● Work order
Output what the records say, word for word, with no images.

● Data for this task

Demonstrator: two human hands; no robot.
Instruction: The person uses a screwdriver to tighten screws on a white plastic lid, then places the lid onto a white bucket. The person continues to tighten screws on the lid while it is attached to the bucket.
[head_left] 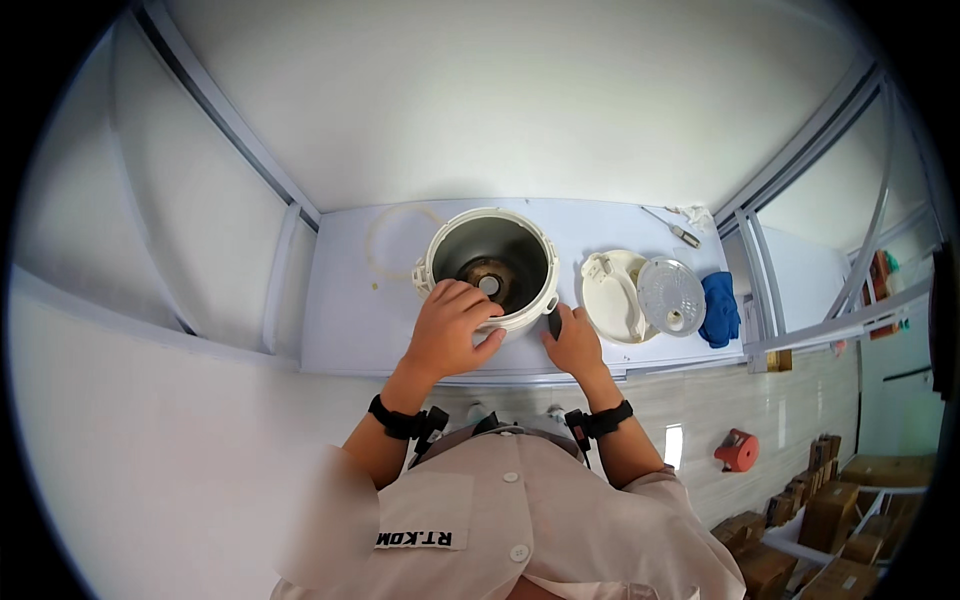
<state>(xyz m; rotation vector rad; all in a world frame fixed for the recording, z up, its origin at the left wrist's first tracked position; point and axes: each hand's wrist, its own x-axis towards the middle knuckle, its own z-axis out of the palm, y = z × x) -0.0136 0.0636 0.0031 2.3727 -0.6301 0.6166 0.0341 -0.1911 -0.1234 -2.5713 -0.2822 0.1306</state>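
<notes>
White walls and a metal-framed partition close in a pale blue table [350, 320], seen from above, with the person standing at its near edge. At the middle of the table sits an open white cooker [492, 265], its metal bowl empty and a round heating plate showing at the bottom.

From the cooker, the left hand [447, 330] lies at about 7 o'clock, fingers curled over the near rim and gripping it. The right hand [575, 342] is at about 4 o'clock, just beside the cooker's wall; its fingers are drawn in narrow around a small dark thing [555, 322] that may be a tool handle, though it is too small to tell.

At 3 o'clock lie a cream lid [612, 295] and, touching it, a clear round inner plate [671, 295]; a blue cloth [718, 308] sits just beyond. A thin pale ring [385, 245] lies at 9 o'clock, and a screwdriver [678, 232] rests near the far right corner beside a white rag [695, 213].

The cooker stands close to the table's near edge, so a hard pull from the left hand could, I judge, drag it off. If the dark thing is a tool, a slip could drive it toward the left fingers, which are near. The lid and plate also sit close to the edge and an elbow could knock them to the floor [760, 420], where boxes [830, 520] and a red thing [737, 450] lie.
</notes>
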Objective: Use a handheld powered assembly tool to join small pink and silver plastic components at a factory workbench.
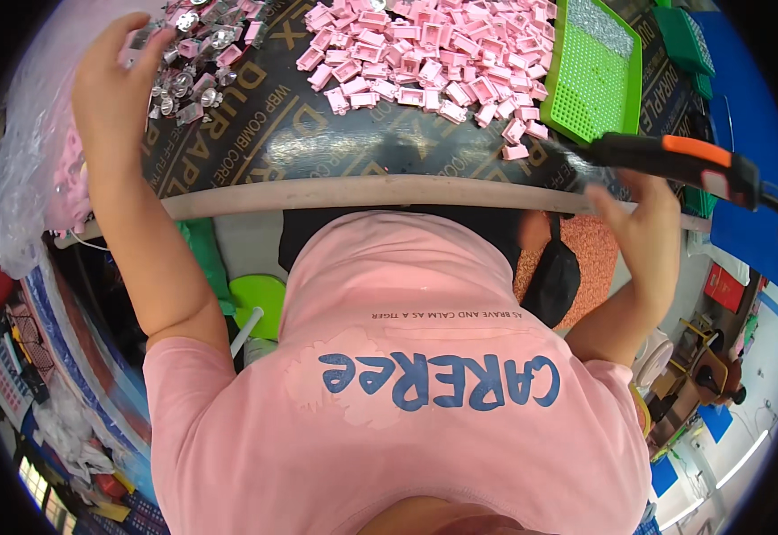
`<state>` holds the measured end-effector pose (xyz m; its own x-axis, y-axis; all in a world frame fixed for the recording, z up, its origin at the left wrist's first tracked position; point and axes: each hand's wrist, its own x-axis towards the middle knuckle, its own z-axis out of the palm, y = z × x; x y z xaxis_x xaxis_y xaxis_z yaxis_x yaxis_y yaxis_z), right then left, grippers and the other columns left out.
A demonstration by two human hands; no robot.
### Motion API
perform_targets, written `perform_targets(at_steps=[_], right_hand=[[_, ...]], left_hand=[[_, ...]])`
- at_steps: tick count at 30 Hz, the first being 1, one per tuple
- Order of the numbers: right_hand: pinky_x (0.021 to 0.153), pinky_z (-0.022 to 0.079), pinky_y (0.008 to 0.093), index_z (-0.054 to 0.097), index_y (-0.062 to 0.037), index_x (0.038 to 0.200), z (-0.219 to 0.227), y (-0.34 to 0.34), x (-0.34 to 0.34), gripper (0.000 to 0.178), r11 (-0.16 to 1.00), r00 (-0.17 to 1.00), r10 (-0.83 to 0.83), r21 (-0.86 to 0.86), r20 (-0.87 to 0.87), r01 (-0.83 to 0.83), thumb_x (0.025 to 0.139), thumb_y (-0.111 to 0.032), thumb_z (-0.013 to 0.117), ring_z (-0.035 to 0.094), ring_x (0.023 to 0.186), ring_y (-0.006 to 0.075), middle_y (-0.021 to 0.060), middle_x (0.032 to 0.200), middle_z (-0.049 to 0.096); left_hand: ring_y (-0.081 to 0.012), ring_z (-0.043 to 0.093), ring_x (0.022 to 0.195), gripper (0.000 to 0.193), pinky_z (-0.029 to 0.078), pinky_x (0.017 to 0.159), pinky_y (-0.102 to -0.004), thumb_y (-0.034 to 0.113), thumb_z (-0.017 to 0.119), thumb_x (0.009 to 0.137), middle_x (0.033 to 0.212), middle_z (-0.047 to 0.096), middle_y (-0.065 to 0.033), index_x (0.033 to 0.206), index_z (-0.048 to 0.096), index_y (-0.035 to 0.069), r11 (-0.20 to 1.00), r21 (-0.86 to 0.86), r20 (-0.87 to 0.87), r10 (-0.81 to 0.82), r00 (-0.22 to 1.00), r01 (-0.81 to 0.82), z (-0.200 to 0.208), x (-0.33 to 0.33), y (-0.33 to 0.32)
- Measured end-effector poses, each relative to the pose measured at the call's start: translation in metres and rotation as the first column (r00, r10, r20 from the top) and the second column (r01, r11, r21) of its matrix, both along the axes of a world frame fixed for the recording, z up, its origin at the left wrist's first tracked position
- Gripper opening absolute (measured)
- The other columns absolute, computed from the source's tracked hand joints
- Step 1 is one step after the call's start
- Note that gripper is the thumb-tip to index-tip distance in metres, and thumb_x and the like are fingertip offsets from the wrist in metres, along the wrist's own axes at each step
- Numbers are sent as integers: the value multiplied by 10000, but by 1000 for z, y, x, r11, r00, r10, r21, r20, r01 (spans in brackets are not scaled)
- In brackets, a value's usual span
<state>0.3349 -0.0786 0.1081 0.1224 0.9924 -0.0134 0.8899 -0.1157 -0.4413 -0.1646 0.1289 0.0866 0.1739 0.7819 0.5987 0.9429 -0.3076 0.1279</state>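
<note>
- Across the upper part, from 10 to 2 o'clock: a black tabletop (344, 147) with printed lettering and a pale front edge.
- At 12 to 1 o'clock on it: a broad heap of small pink pieces (442, 58), box-shaped with hollow middles, lying at all angles and thinning into strays toward the front edge.
- At 9 to 10 o'clock: crumpled clear plastic (23, 187), with more pink showing beside it.
- Between 1 and 2 o'clock, just beside the heap: a lime-green tray (576, 100) with a gridded floor, silvery bits covering its far end.
- At 2 o'clock: a black-and-orange tool (674, 160), blurred, slim end directed toward 9 o'clock and near the closest strays.
- Hands well apart from each other. Left hand (117, 85) at 10 o'clock, raised beside the silvery cluster, thumb and fingers parted.
- Right hand (643, 214) between 2 and 3 o'clock, blurred, just below the tool in view and partly hidden by it; cannot tell grip or contact.
- Smallest, between 10 and 11 o'clock: shiny silvery parts (179, 85), clustered among a few pink pieces.
</note>
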Motion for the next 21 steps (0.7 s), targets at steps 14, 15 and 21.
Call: perform_targets(at_steps=[14,15,21], right_hand=[[874,579,438,789,-20,1059,-53,174,-124,237,855,986,-5,511,-168,91,844,-108,838,715,948,394,207,1041,745],[909,568,470,796,-29,1043,-62,190,-123,227,806,990,-37,581,-133,108,835,-106,842,703,1005,422,212,1062,738],[917,531,521,778,-38,908,-88,232,-112,94,789,996,-43,614,77,-13,818,-62,767,657,1034,419,190,978,706]], left_hand=[[-402,686,999,367,562,862,-460,66,848,813,1095,691,-159,1126,661,22,809,-419,201,-360,911,412,-60,127,-87],[-402,686,999,367,562,862,-460,66,848,813,1095,691,-159,1126,661,22,810,-415,201,-363,910,414,-61,130,-87],[-239,687,883,311,571,771,-343,-23,811,808,1052,682,-101,1098,708,19,678,-450,555,-299,776,582,-55,133,-95]])
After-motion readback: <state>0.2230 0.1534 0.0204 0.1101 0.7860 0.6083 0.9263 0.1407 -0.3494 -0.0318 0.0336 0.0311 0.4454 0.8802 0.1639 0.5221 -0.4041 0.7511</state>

● Output below
Demonstrator: two human hands; no robot.
Instruction: The person uses a screwdriver to tighten screws on a white plastic lid, then places the lid onto a white bucket. The person continues to tighten screws on the lid while it is attached to the bucket.
[head_left] 
<state>(xyz m; rotation vector rad; all in a world frame fixed for the recording, z up, its origin at the left wrist's first tracked position; point and axes: each hand's wrist, its own x-axis towards the middle knuckle, its own z-axis out of the palm, y = z × x) -0.0136 0.0636 0.0031 2.3727 -0.6301 0.6166 0.0341 -0.1911 -0.1234 -2.5713 -0.2822 0.1306</state>
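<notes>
White walls and a metal-framed partition close in a pale blue table [350, 320], seen from above, with the person standing at its near edge. At the middle of the table sits an open white cooker [492, 265], its metal bowl empty and a round heating plate showing at the bottom.

From the cooker, the left hand [447, 330] lies at about 7 o'clock, fingers curled over the near rim and gripping it. The right hand [575, 342] is at about 4 o'clock, just beside the cooker's wall; its fingers are drawn in narrow around a small dark thing [555, 322] that may be a tool handle, though it is too small to tell.

At 3 o'clock lie a cream lid [612, 295] and, touching it, a clear round inner plate [671, 295]; a blue cloth [718, 308] sits just beyond. A thin pale ring [385, 245] lies at 9 o'clock, and a screwdriver [678, 232] rests near the far right corner beside a white rag [695, 213].

The cooker stands close to the table's near edge, so a hard pull from the left hand could, I judge, drag it off. If the dark thing is a tool, a slip could drive it toward the left fingers, which are near. The lid and plate also sit close to the edge and an elbow could knock them to the floor [760, 420], where boxes [830, 520] and a red thing [737, 450] lie.
</notes>
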Objective: Use a handheld powered assembly tool to join small pink and silver plastic components at a factory workbench.
`<state>` holds the measured end-effector pose (xyz m; its own x-axis, y-axis; all in a world frame fixed for the recording, z up, its origin at the left wrist's first tracked position; point and axes: each hand's wrist, its own x-axis towards the middle knuckle, its own z-axis out of the palm, y = z × x; x y z xaxis_x xaxis_y xaxis_z yaxis_x yaxis_y yaxis_z), right then left, grippers and the other columns left out.
A demonstration by two human hands; no robot.
### Motion API
perform_targets, written `perform_targets(at_steps=[_], right_hand=[[_, ...]], left_hand=[[_, ...]])`
- at_steps: tick count at 30 Hz, the first being 1, one per tuple
- Order of the numbers: right_hand: pinky_x (0.021 to 0.153), pinky_z (-0.022 to 0.079), pinky_y (0.008 to 0.093), index_z (-0.054 to 0.097), index_y (-0.062 to 0.037), index_x (0.038 to 0.200), z (-0.219 to 0.227), y (-0.34 to 0.34), x (-0.34 to 0.34), gripper (0.000 to 0.178), r11 (-0.16 to 1.00), r00 (-0.17 to 1.00), r10 (-0.83 to 0.83), r21 (-0.86 to 0.86), r20 (-0.87 to 0.87), r01 (-0.83 to 0.83), thumb_x (0.025 to 0.139), thumb_y (-0.111 to 0.032), thumb_z (-0.013 to 0.117), ring_z (-0.035 to 0.094), ring_x (0.023 to 0.186), ring_y (-0.006 to 0.075), middle_y (-0.021 to 0.060), middle_x (0.032 to 0.200), middle_z (-0.049 to 0.096); left_hand: ring_y (-0.081 to 0.012), ring_z (-0.043 to 0.093), ring_x (0.022 to 0.195), gripper (0.000 to 0.193), pinky_z (-0.029 to 0.078), pinky_x (0.017 to 0.159), pinky_y (-0.102 to -0.004), thumb_y (-0.034 to 0.113), thumb_z (-0.017 to 0.119), thumb_x (0.009 to 0.137), middle_x (0.033 to 0.212), middle_z (-0.047 to 0.096), middle_y (-0.065 to 0.033), index_x (0.033 to 0.206), index_z (-0.048 to 0.096), index_y (-0.035 to 0.069), r11 (-0.20 to 1.00), r21 (-0.86 to 0.86), r20 (-0.87 to 0.87), r10 (-0.81 to 0.82), r00 (-0.22 to 1.00), r01 (-0.81 to 0.82), z (-0.200 to 0.208), x (-0.33 to 0.33), y (-0.33 to 0.32)
- Measured end-effector poses, each relative to the pose measured at the call's start: translation in metres and rotation as the first column (r00, r10, r20 from the top) and the second column (r01, r11, r21) of its matrix, both along the axes of a world frame fixed for the recording, z up, its origin at the left wrist's first tracked position
- Gripper opening absolute (measured)
- The other columns absolute, computed from the source's tracked hand joints
- Step 1 is one step after the call's start
- Note that gripper is the thumb-tip to index-tip distance in metres, and thumb_x and the like are fingertip offsets from the wrist in metres, along the wrist's own axes at each step
- Numbers are sent as integers: the value multiplied by 10000, but by 1000 for z, y, x, r11, r00, r10, r21, r20, r01 (spans in brackets are not scaled)
- In brackets, a value's usual span
<state>0.3349 -0.0786 0.1081 0.1224 0.9924 -0.0134 0.8899 -0.1157 -0.4413 -0.1646 0.1289 0.0866 0.1739 0.7819 0.5987 0.9429 -0.3076 0.1279</state>
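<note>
- Across the upper part, from 10 to 2 o'clock: a black tabletop (344, 147) with printed lettering and a pale front edge.
- At 12 to 1 o'clock on it: a broad heap of small pink pieces (442, 58), box-shaped with hollow middles, lying at all angles and thinning into strays toward the front edge.
- At 9 to 10 o'clock: crumpled clear plastic (23, 187), with more pink showing beside it.
- Between 1 and 2 o'clock, just beside the heap: a lime-green tray (576, 100) with a gridded floor, silvery bits covering its far end.
- At 2 o'clock: a black-and-orange tool (674, 160), blurred, slim end directed toward 9 o'clock and near the closest strays.
- Hands well apart from each other. Left hand (117, 85) at 10 o'clock, raised beside the silvery cluster, thumb and fingers parted.
- Right hand (643, 214) between 2 and 3 o'clock, blurred, just below the tool in view and partly hidden by it; cannot tell grip or contact.
- Smallest, between 10 and 11 o'clock: shiny silvery parts (179, 85), clustered among a few pink pieces.
</note>
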Motion for the next 21 steps (0.7 s), targets at steps 14, 15 and 21.
Call: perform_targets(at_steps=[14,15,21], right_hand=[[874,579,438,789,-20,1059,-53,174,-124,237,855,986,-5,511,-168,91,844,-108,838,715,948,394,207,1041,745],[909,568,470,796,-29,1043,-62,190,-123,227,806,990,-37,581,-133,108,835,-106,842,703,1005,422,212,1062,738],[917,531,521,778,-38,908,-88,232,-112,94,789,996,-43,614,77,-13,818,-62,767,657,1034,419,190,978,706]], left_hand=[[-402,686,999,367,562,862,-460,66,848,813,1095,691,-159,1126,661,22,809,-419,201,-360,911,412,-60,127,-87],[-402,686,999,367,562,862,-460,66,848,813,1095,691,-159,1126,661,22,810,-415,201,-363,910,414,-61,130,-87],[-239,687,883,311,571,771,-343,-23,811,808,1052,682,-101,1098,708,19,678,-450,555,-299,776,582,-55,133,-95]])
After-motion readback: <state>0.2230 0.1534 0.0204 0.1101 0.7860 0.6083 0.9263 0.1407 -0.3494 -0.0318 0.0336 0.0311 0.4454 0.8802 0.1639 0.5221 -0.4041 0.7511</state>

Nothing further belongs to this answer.